Les élections générales se sont tenues le 7 février 2021. Elles ont été marquées par la défaite du camp gouvernemental et l’émergence du candidat indigéniste.
Lenin Moreno, élu président d’Équateur en 2017, et successeur de Rafael Correa, s’est tourné vers le FMI, a désarticulé les services publics et, alors que le pays avait réussi pendant les années précédentes à réduire la pauvreté, celle-ci a explosé en trois ans de politique néolibérale.
Situation sociale dégradée
Les signes d’une détérioration de la situation sociale sont là : augmentation des suicides, de l’endettement, paupérisation, précarité du travail, flambée du chômage. La population s’est révoltée du 2 au 13 octobre 2019 et a obligé le gouvernement à faire des concessions, notamment en obtenant l’abrogation du décret 883 qui instaurait la fin des subventions et la libéralisation des prix de l’essence.

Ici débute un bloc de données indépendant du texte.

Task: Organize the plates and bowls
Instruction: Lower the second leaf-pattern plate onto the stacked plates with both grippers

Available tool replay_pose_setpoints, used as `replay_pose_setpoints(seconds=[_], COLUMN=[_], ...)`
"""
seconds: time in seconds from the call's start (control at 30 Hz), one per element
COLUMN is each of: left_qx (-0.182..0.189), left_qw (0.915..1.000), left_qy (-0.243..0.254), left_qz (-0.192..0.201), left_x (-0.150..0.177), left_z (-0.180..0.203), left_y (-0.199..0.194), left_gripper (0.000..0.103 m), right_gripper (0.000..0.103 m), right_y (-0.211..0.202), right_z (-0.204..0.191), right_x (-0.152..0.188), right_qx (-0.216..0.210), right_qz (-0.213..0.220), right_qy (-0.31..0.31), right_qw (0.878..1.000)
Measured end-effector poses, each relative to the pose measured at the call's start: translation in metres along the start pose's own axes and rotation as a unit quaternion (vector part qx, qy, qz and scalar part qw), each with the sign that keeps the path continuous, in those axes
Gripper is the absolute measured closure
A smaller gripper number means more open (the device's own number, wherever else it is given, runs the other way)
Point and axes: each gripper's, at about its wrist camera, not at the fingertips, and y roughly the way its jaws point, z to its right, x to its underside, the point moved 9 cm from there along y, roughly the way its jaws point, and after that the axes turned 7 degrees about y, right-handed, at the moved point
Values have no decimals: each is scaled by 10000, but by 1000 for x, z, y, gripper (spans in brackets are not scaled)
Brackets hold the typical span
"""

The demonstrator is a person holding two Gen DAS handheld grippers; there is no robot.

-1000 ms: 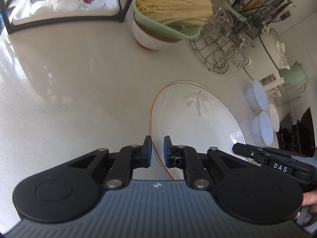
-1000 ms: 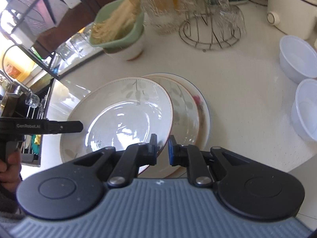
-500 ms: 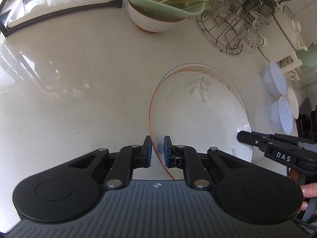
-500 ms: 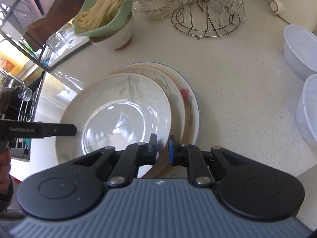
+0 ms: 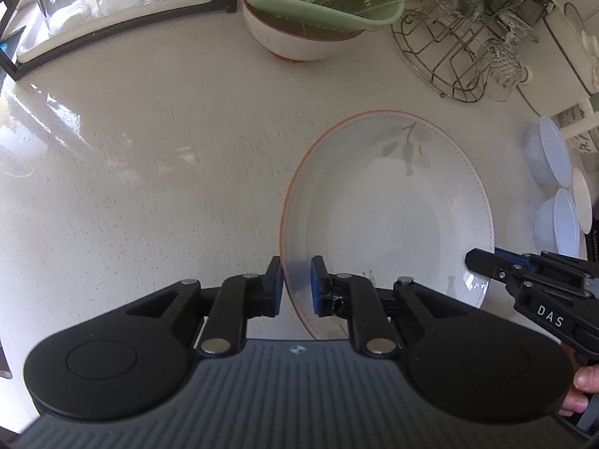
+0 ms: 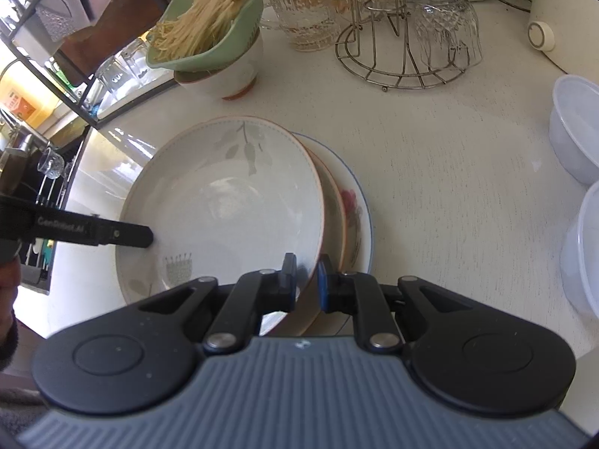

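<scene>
Two hand-held grippers grip opposite edges of one leaf-patterned plate (image 6: 224, 202). The left hand-held gripper (image 5: 295, 284) has the plate's orange rim between its blue pads; its jaws are narrow and have just been opening slightly. The right hand-held gripper (image 6: 307, 280) is clamped narrowly on the near right rim. The plate sits atop two other plates (image 6: 355, 217) on the pale tabletop (image 6: 449, 172), with white bowls (image 6: 576, 127) well apart on the right.

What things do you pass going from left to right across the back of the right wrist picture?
Green strainer of noodles → glass jug → wire rack → upside-down glass → clear plastic bowl.
</scene>
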Motion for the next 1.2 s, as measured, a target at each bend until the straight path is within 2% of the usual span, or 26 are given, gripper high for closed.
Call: replay_pose_setpoints(seconds=[0.33, 0.77, 0.97, 1.2], left_qx=[-405, -52, -34, 2], left_qw=[9987, 9940, 9927, 9936], left_qy=[-207, -1070, -1193, -1104], left_qz=[-240, -196, -146, -219], left_x=[1, 16, 18, 23], left_z=[6, 4, 6, 11], left_y=[-3, -13, -11, -8], left_gripper=[84, 82, 82, 82], right_gripper=[89, 89, 89, 89], right_y=[2, -3, -6, -12], right_z=[3, 3, 5, 8], right_x=[-4, -2, -2, -1], right_qx=[-221, -409, -514, -565], right_qz=[-64, -189, -247, -235], right_qy=[-219, -421, -456, -433], right_qw=[9995, 9981, 9973, 9972])
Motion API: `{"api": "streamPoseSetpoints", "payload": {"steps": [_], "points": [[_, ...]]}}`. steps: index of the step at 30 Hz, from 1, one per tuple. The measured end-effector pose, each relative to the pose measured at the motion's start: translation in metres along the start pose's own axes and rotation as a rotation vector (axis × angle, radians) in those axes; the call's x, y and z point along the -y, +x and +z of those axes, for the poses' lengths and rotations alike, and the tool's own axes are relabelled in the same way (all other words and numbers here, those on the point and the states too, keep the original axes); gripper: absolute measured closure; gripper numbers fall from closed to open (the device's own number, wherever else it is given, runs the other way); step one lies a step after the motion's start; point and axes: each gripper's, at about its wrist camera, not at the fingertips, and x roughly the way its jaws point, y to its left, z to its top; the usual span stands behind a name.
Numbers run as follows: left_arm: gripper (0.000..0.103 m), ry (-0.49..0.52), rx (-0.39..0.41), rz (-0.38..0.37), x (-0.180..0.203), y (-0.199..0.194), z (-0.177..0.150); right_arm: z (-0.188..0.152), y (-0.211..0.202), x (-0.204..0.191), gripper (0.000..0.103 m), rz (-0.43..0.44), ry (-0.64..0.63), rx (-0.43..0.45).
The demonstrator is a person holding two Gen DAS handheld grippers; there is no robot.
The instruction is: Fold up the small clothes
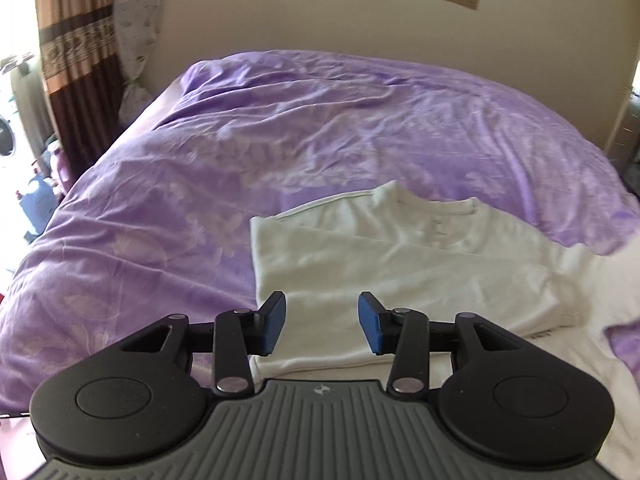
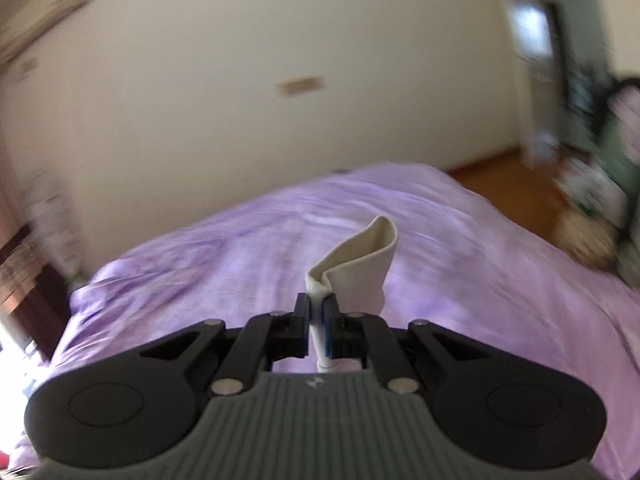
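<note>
White cotton fills the near part of my left view: a small cream-white knit top (image 1: 380,256) lies spread on the bed's rumpled purple floral cover (image 1: 200,152), collar away from me, its left side already turned in to a straight edge. I judge it lies flat like that so each side can be folded over the middle. My left tool (image 1: 322,322) hovers over the near hem with its blue pads well apart and nothing between them; the cloth sits just below and ahead, not gripped. My right tool (image 2: 318,322) is clamped tight on a pinch of the same pale fabric (image 2: 360,264), which stands up beyond the fingertips in a curled flap above the bed. That view is blurred, so I cannot tell which part of the top it is; I take it for the right sleeve or edge, lifted so it can be carried across the body.
</note>
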Motion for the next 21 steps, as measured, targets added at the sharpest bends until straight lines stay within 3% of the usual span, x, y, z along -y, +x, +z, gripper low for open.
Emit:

Aussi, quand l’épidémie de Covid-19 est arrivée, les services de santé ont vite montré leurs limites, saignés par les mesures néolibérales du gouvernement. Les images de cadavres jonchant les rues de Guayaquil ont concrétisé cette incurie gouvernementale. L’Équateur a été rapidement le pays le plus touché du continent, bien que les chiffres officiels ne soient pas fiables en raison d’une impossibilité pour les services de santé de vérifier les causes des décès et de tester la population. C’est grâce aux données sur la surmortalité que nous avons une indication précieuse de la catastrophe sanitaire. Elle est de l’ordre de 40 000 morts supplémentaires en 2020, pour un pays de 17 millions d’habitantEs. À titre de comparaison, cela équivaudrait à 160 000 morts en France pour la seule année 2020.
Désaveu du néolibéralisme
Dans ces conditions, rien d’étonnant à ce que le président Lenin Moreno n’ait bénéficié que de 7% d’opinions favorables fin 2020 alors que se profilaient les élections générales pour le 7 février 2021. Ce discrédit était tel qu’il a refusé de se représenter. Le parti gouvernemental, Alianza País, a présenté une candidate, Ximena Peña, et l’ex-ministre de la culture de Moreno, Juan Fernando Velasco, s’est présenté sous les couleurs de Construye, petit parti qui a participé aussi bien au gouvernement de Rafael Correa qu’à celui de Lenin Moreno. Ces deux candidats totalisent 2,35% des voix.
Avec cette défaite, le 7 février, le peuple équatorien a clairement indiqué qu’il refuse de poursuivre les politiques néolibérales imposées par Moreno. Même le candidat de droite, Guillermo Lasso, proclame dans son programme de gouvernement sa volonté de rétablir les services publics et critique la politique du FMI. Il arrive en deuxième position et obtient 19,73% des voix. Le candidat représentant le corréisme, Andrés Arauz, est largement en tête, avec 32,68% des voix.
De nouveaux éléments
Mais il y a deux surprises. La première, c’est le résultat obtenu par Yaku Pérez, représentant le parti Pachakutik, sorti contre toute attente deuxième des élections, résultat provoquant des manifestations de liesse populaire. Elles ont été refroidies quand trois jours plus tard, après un recomptage, Pérez s’est retrouvé rétrogradé à la troisième place, l’excluant du deuxième tour, talonnant Lasso avec 19,41% des voix. Il accuse le Conseil national électoral de fraude et a décidé de négocier avec Lasso pour faire barrage u candidat corréiste.
La deuxième surprise, c’est le score de Xavier Hervas, candidat social-démocrate qui, sans jamais dépasser 5% dans les sondages, réalise un score de 15,71% des voix.
Il y a deux leçons à tirer de ce premier tour.
Tout d’abord le rejet très largement majoritaire des politiques néolibérales qui s’est exprimé par de multiples luttes menées dans le pays, culminant avec la victoire des mobilisations de 2019, ce qui a permis la déroute électorale du régime.
La deuxième, c’est que le corréisme ne capitalise pas totalement ce rejet. Son candidat réalise un score honorable, mais largement en-deçà de celui de ses candidats lors des élections précédentes. Et il n’est pas certain qu’il l’emporte au deuxième tour, le 11 avril prochain.